Minggu, 29 Juli 2012

Arti Kehadiran Teman II

Real friends stab you from in front of – kalimat yang entah saya baca dimana. Bisa jadi di jalan atau status salah satu teman. Tapi saya setuju. Seorang teman – yang benar-benar teman – akan mengingatkan kita ketika kita berjalan di jalur yang salah. Tidak peduli seberapa pahit hal yang harus dikatakan, atau sebesar apa konsekuensi yang nantinya akan dihadapi, seorang ‘real friend’ akan mengambil langkah itu walaupun berat. Hal yang muncul di benak saya adalah: saya belum menjadi ‘a real friend’ untuk teman-teman saya. Saya cenderung menghindar ketika harus mengatakan hal berat, walaupun niatnya baik. Saya cenderung mengambil jalan aman, dengan mengatakan: terserah, itu hidupmu, kamu sudah cukup besar. Cuma itu. Kasarnya: Itu bukan urusan saya. Atau bisa juga artinya: saya tidak mau mencampuri hidupmu. Saya siap mendengarkan. Hanya mendengarkan. Bila kamu meminta, saya akan memberikan pendapat saya. Tidak lebih dari itu. Tommy Page bilang “a shoulder to cry on.” Saya cenderung memakai alasan yang terakhir ini.
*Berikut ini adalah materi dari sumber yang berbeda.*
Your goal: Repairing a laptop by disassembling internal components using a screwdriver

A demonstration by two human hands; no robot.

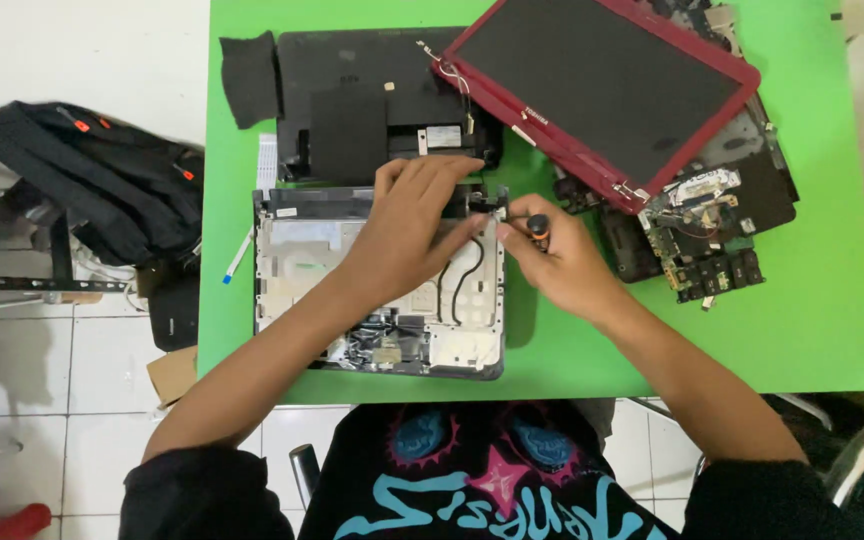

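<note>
I have the left hand (407, 230) lying over the grey laptop base shell (297, 270), its fingers curled down at the shell's far right corner by the hinge, pressing there rather than clasping anything I can make out. My right hand (562, 262) has a closed grip on a small screwdriver (539, 229) with a black and orange handle, its tip aimed at that same corner, so both hands nearly meet there. The shell sits at the near middle of the green desk (812, 330), its front edge just short of the desk's near edge, with little room between. Just beyond it lies a black bottom cover (352, 110), almost touching the shell, and a black foam scrap (249, 78) sits at the far left corner. To the right, the red-framed screen lid (602, 90) lies tilted across a circuit board and black parts (717, 235), close to my right hand. The widest bare stretch of desk is at the near right. A white ribbon cable (237, 256) lies along the left edge. Off the desk to the left, a black backpack (92, 180) rests above a white tiled floor (12, 400).
</note>
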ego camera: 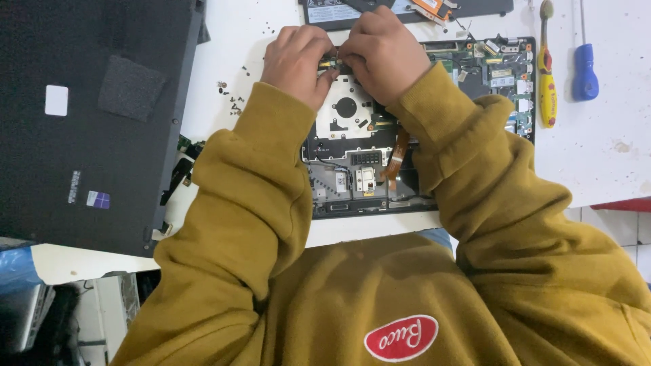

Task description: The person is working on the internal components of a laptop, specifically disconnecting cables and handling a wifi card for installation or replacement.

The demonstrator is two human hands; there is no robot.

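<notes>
An opened laptop base [475,74] lies on the white table [603,156], its circuit boards, orange ribbon cable [397,152] and inner frame exposed. My left hand [295,61] and my right hand [383,51] meet over the upper middle of the base. Both pinch a small part with a yellow-green tip [328,63] between their fingertips. Mustard-yellow sleeves cover both arms and hide much of the base's left and right edges.
A large black laptop cover [95,115] lies at the left. Several small screws [234,102] are scattered beside it. A yellow-handled tool [546,88] and a blue-handled screwdriver [584,74] lie at the right. Another dark device [339,12] sits at the top edge.
</notes>
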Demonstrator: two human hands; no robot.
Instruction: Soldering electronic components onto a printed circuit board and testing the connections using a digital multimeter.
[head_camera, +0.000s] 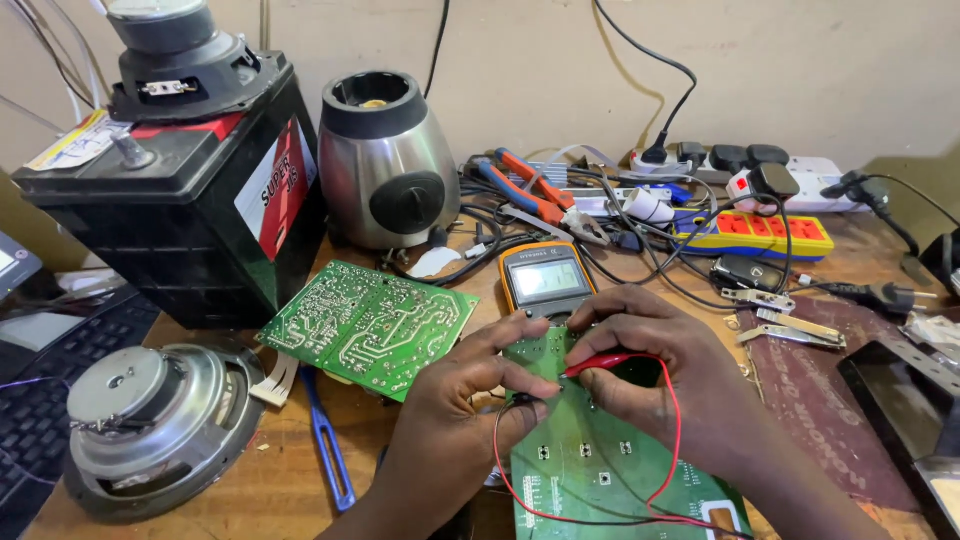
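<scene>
My left hand (455, 420) pinches a black test probe (522, 401) against a long green circuit board (590, 450) lying in front of me. My right hand (655, 370) holds a red test probe (598, 363) tip-down on the same board. Red and black leads (668, 440) loop from the probes across the board. Just beyond my fingers lies an orange-edged multimeter (545, 278) with a grey screen. A second green circuit board (368, 325) lies solder-side up to the left.
A black battery (190, 200) with a speaker on top stands at the back left, a steel blender base (385, 160) beside it. A loose speaker (150, 425), blue tweezers (325, 445), pliers (530, 190), power strips (760, 235) and tangled cables fill the wooden bench. A keyboard (40, 400) lies far left.
</scene>
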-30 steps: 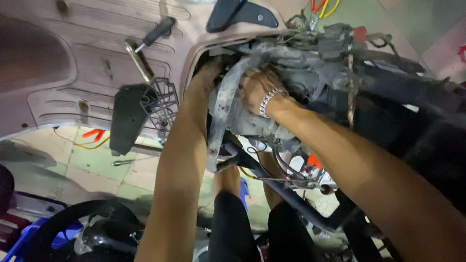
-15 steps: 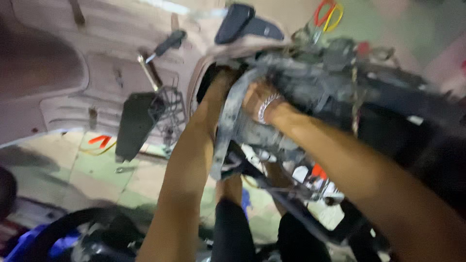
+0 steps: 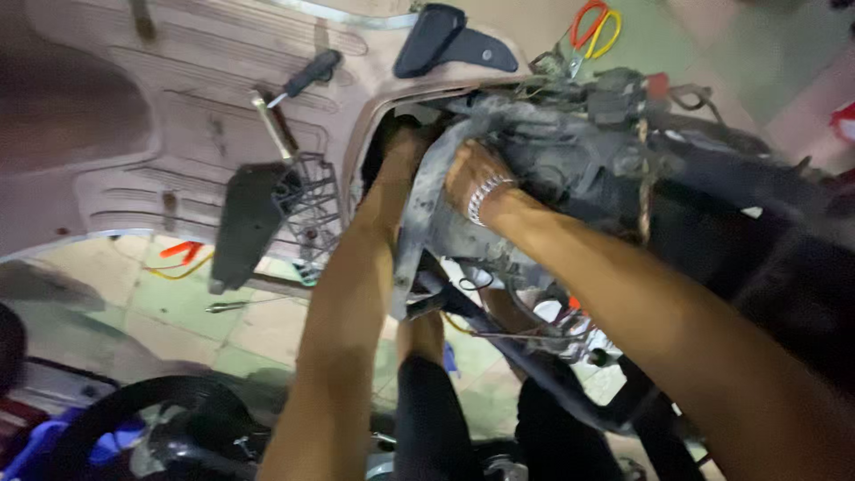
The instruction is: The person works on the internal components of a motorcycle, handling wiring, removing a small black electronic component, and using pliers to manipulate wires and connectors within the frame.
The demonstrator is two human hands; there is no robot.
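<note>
Both my arms reach into the stripped frame of a scooter. My left hand [image 3: 403, 147] goes into the dark opening behind the pink floorboard panel [image 3: 134, 169], and its fingers are hidden there. My right hand [image 3: 472, 174], with a metal bracelet on the wrist, presses on a dirty grey plastic cover [image 3: 427, 223] beside the wiring and engine parts [image 3: 588, 134]. Its fingertips are tucked behind that cover, so the grip cannot be seen.
A screwdriver [image 3: 307, 76] and a black bracket [image 3: 450, 40] lie on the pink panel. A black plate [image 3: 245, 223] and a grid part [image 3: 307, 200] hang at its edge. Orange-handled scissors [image 3: 592, 27] rest at the top. Below are my knees [image 3: 436, 419], a tyre [image 3: 134, 428] and a tiled floor.
The view has shifted slightly right and closer. My right hand has slid a little lower on the grey cover; my left arm stays inside the opening.
</note>
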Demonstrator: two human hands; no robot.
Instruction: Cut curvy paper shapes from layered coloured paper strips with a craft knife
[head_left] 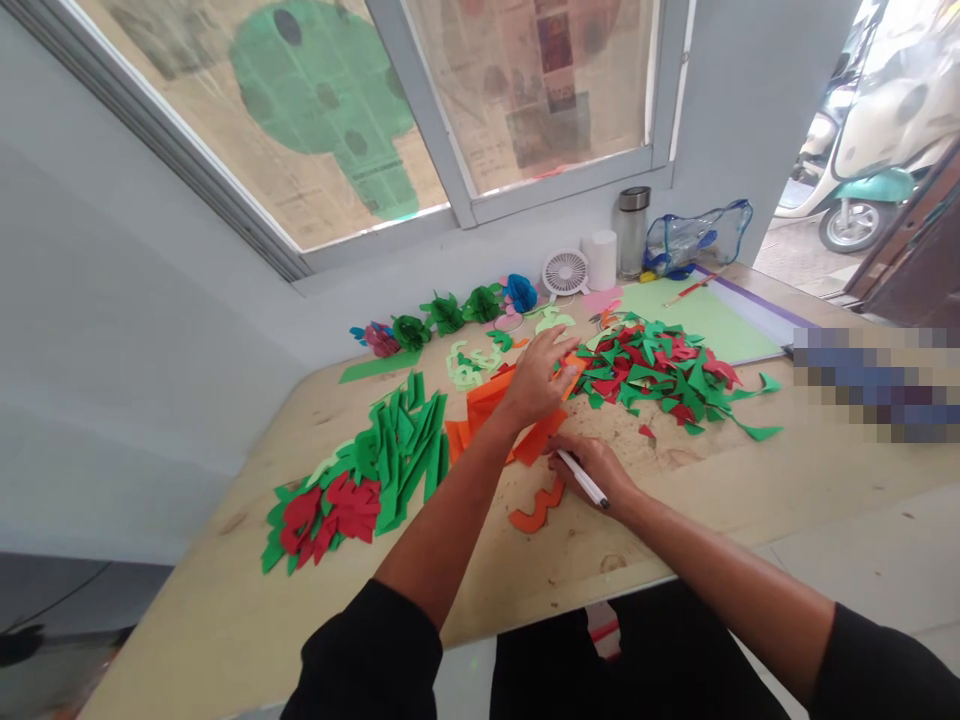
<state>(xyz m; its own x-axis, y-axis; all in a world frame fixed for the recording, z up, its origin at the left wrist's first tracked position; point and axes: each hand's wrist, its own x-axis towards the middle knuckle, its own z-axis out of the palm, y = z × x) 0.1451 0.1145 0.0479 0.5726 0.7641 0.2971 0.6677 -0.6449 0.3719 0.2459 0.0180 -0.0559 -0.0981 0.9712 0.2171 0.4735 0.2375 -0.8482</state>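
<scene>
My left hand (536, 378) reaches over the orange paper (489, 398), its fingers stretched out and apart. Whether the palm presses on the sheets cannot be seen. In my right hand (600, 465) is a white pen (582, 477) with a dark end, slanting down towards me. The fingertips of that hand are at the near edge of the orange paper. Just below them lies a wavy orange cut-out (534, 515), flat on the wooden table (630, 550). Part of the orange paper is hidden under my left hand and forearm.
Green strips (409, 450) and red cut-outs (352, 508) lie at left. A heap of green and red scraps (660, 370) is at right. Behind stand folded paper turtles (446, 314), a small fan (565, 273), a bottle (632, 235) and a clear pouch (701, 240).
</scene>
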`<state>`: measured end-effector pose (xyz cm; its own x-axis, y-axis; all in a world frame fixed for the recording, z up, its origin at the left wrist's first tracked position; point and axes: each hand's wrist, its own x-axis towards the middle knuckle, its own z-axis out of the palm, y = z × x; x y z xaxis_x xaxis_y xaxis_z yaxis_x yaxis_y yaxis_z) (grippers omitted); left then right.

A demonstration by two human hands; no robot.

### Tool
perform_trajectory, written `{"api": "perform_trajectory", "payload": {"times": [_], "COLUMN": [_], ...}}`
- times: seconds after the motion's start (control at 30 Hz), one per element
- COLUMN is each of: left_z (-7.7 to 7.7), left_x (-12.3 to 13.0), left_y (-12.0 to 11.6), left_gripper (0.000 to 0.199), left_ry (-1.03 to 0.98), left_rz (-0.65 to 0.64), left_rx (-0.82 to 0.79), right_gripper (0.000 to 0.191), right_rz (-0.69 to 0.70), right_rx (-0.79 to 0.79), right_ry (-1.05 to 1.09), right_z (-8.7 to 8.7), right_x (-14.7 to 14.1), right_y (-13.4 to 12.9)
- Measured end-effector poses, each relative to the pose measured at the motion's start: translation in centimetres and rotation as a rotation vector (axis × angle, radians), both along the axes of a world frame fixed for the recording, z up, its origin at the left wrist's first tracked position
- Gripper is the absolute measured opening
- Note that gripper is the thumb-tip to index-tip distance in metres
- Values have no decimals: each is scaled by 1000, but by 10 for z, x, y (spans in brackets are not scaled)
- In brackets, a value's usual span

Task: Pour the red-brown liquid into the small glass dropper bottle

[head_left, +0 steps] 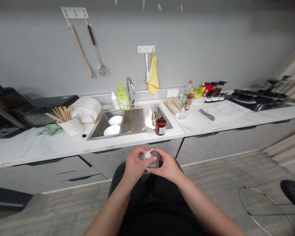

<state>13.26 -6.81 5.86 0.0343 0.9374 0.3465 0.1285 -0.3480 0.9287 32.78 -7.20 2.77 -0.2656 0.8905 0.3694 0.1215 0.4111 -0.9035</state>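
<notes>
Both hands meet low in front of my body, just off the counter edge, around a small clear square jar point(152, 161). My left hand point(137, 165) is closed on its left side, with the thumb across the front. From the right, my right hand point(167, 165) wraps its fingers and thumb round the jar. A small whitish piece with a thin handle or spout point(147, 154) shows at the jar's top by the left fingers; its exact kind I cannot make out. On the sink's front edge, a brown bottle point(161, 126) with a pale label stands upright beyond my hands.
The steel sink point(142, 114) has white bowls point(113, 130) at its left. Further left are a chopstick holder point(70, 126) and plates point(86, 108). To the right lie a wooden rack point(172, 105), grey tongs-like utensil point(206, 114), seasonings basket point(195, 100) and stove point(255, 101).
</notes>
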Motion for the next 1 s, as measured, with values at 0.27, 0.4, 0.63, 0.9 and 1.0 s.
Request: {"api": "perform_trajectory", "payload": {"times": [0.27,0.4,0.63,0.9,1.0], "left_z": [-6,-12,-3,-18,-14], "left_x": [-16,-15,-17,-23,-28], "left_y": [-6,-7,-17,-10,-12], "left_gripper": [52,34,59,52,60], "left_ry": [-45,-43,-3,-141,-184], "left_rz": [-299,-141,-285,-192,-339], "left_rx": [69,7,6,-12,-76], "right_gripper": [76,76,71,75,75], "right_rz": [22,45,66,92,101], "right_rx": [-42,-78,-88,-136,-125], "right_ry": [77,97,120,134,134], "right_z": [1,-1,-1,2,0], "right_x": [-3,-5,-8,-6,-5], "right_y": [0,-4,-7,-11,-9]}}
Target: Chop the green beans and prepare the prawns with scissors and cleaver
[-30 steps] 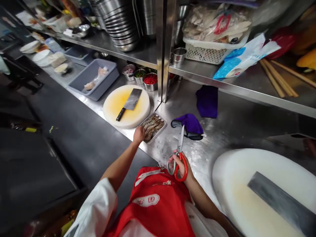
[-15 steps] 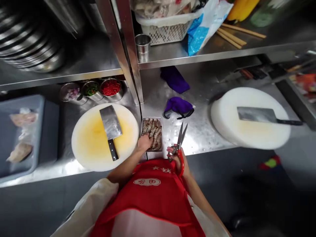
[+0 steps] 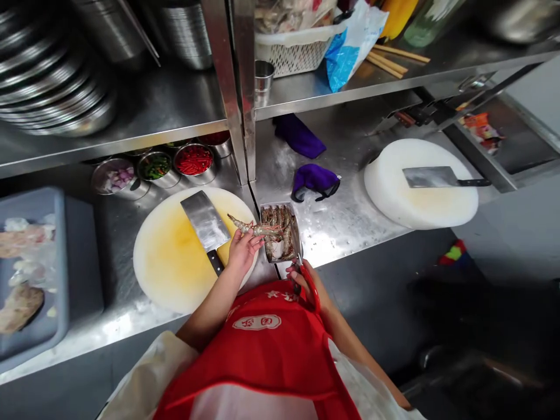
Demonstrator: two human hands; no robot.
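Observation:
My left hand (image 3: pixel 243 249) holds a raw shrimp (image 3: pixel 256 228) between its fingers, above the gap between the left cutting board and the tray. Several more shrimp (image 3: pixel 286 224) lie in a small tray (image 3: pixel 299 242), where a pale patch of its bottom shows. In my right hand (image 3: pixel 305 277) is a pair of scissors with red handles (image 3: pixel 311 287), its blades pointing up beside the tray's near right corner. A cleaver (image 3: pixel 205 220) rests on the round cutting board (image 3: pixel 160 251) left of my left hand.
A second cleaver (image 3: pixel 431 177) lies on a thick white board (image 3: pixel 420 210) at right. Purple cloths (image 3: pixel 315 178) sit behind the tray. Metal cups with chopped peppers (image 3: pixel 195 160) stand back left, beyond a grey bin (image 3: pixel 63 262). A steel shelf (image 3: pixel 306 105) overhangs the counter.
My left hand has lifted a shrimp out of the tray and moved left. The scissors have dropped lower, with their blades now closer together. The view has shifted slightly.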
Mencari teman sejati itu susah susah gampang. Kalau nasib baik, dengan mudah kita dapatkan, kalau sebaliknya, yah, pasrah. Jalani hidup tanpa bersandar pada orang lain sebenarnya tidak ada salahnya, selama masih punya ‘The Real Guiding Star’, tapi tentu hidup bisa lebih ringan bila kita mempunyai kawan-kawan tempat berbagi suka apalagi duka. Bukankah kita adalah makhluk sosial dan tidak bisa hidup sendiri? Tidakkah segelas es teh di malam hari yang dinikmati di puncak gunung Rinjani terasa hangat bila kita membaginya bersama seorang karib?

Kalau di flash back, entah berapa kali saya mengalami konflik dengan teman. Ada yang kembali dan menjadi lebih dekat dari sebelumnya, ada justru yang tadinya dekat, malah menjauh karena konflik tersebut. Bukan perkara mudah mengelola konflik. Yah, sebenarnya mudah saja, asal ada kemauan, meskipun sedikit. Kemauan apa? Kemauan untuk mengakui kesalahan, kemauan untuk belajar menerima kritik, kemauan untuk menerima kelemahan teman dan kemauan bertoleransi.

Well, secara teori terlihat mudah. Prakteknya sangat berat. Sepertinya lebih ringan mengangkut beras 10 kilo ke lantai dua daripada berbesar hari mengakui kesalahan dan meminta maaf. Dan karena hidup ini adalah ‘school of life’, pasti banyak pengalaman yang bisa dipetik dari setiap momen yang kita, terutama saya, hadapi. Salah satu hal yang saya pelajari adalah bagaimana mulai berteman dan mempertahankan teman.